* [PROBLEM TO SOLVE] Would you please repeat the data exactly as given?

* [DATA EXTRACT]
——
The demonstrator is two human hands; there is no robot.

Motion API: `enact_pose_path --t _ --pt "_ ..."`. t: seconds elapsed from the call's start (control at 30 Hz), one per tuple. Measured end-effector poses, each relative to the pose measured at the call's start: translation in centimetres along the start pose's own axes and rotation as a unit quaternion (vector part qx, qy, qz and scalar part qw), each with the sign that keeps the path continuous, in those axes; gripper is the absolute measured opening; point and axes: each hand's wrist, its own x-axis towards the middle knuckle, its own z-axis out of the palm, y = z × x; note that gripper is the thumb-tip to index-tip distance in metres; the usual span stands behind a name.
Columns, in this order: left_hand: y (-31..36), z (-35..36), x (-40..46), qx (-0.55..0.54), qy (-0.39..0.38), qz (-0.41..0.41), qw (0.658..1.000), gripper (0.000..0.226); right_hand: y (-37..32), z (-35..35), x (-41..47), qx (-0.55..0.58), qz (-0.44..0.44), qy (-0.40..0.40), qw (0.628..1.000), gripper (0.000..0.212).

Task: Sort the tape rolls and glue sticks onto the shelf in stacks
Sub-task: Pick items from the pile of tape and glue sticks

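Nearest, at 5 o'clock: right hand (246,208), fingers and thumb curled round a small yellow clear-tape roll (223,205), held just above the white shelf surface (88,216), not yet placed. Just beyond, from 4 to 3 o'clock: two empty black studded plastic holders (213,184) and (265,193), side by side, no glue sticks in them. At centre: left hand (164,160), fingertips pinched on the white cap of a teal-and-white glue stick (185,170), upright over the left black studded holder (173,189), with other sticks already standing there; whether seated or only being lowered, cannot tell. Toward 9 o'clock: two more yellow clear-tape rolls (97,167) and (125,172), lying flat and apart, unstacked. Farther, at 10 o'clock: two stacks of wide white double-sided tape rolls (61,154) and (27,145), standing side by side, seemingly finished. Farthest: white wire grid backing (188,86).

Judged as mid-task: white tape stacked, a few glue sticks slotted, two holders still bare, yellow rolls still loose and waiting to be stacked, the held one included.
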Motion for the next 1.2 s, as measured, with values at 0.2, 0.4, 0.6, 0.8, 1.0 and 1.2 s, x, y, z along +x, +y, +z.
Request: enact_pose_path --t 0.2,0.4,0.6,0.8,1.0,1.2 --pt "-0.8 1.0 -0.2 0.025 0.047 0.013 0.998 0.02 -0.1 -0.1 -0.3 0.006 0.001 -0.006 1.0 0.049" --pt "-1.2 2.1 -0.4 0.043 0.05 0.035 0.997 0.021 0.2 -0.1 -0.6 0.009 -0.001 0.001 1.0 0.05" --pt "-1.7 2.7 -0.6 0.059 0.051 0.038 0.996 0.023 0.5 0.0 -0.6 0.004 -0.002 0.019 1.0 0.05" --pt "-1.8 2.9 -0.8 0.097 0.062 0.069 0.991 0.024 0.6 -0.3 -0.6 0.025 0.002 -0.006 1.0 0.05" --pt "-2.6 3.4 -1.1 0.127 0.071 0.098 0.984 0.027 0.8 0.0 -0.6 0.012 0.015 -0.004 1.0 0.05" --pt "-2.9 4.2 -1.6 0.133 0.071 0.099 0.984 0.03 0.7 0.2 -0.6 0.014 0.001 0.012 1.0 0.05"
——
* [YOUR RESPONSE]
The demonstrator is two human hands; there is no robot.

Motion API: `enact_pose_path --t _ --pt "_ ..."`. t: seconds elapsed from the call's start (control at 30 Hz), one per tuple. Measured end-effector poses, each relative to the pose measured at the call's start: translation in centimetres along the start pose's own axes and rotation as a unit quaternion (vector part qx, qy, qz and scalar part qw), each with the sign that keeps the path continuous, in those axes; gripper is the absolute measured opening; point and axes: each hand's wrist, its own x-axis towards the middle knuckle, its own z-axis out of the palm, y = z × x; note that gripper is the thumb-tip to index-tip distance in metres; the usual span stands behind a name.
Columns, in this order: left_hand: y (-31..36), z (-35..36), x (-40..46), qx (-0.55..0.54), qy (-0.39..0.38), qz (-0.41..0.41), qw (0.658..1.000), gripper (0.000..0.226); right_hand: y (-37..32), z (-35..35), x (-41..47), qx (-0.55..0.58), qz (-0.44..0.44), qy (-0.40..0.40), qw (0.628..1.000), gripper (0.000..0.212).

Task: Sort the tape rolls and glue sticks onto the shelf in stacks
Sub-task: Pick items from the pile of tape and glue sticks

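Nearest, at 5 o'clock: right hand (246,208), fingers and thumb curled round a small yellow clear-tape roll (223,205), held just above the white shelf surface (88,216), not yet placed. Just beyond, from 4 to 3 o'clock: two empty black studded plastic holders (213,184) and (265,193), side by side, no glue sticks in them. At centre: left hand (164,160), fingertips pinched on the white cap of a teal-and-white glue stick (185,170), upright over the left black studded holder (173,189), with other sticks already standing there; whether seated or only being lowered, cannot tell. Toward 9 o'clock: two more yellow clear-tape rolls (97,167) and (125,172), lying flat and apart, unstacked. Farther, at 10 o'clock: two stacks of wide white double-sided tape rolls (61,154) and (27,145), standing side by side, seemingly finished. Farthest: white wire grid backing (188,86).

Judged as mid-task: white tape stacked, a few glue sticks slotted, two holders still bare, yellow rolls still loose and waiting to be stacked, the held one included.
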Motion for the next 1.2 s, as measured, with values at 0.2, 0.4, 0.6, 0.8, 1.0 and 1.2 s, x, y, z along +x, +y, +z.
Request: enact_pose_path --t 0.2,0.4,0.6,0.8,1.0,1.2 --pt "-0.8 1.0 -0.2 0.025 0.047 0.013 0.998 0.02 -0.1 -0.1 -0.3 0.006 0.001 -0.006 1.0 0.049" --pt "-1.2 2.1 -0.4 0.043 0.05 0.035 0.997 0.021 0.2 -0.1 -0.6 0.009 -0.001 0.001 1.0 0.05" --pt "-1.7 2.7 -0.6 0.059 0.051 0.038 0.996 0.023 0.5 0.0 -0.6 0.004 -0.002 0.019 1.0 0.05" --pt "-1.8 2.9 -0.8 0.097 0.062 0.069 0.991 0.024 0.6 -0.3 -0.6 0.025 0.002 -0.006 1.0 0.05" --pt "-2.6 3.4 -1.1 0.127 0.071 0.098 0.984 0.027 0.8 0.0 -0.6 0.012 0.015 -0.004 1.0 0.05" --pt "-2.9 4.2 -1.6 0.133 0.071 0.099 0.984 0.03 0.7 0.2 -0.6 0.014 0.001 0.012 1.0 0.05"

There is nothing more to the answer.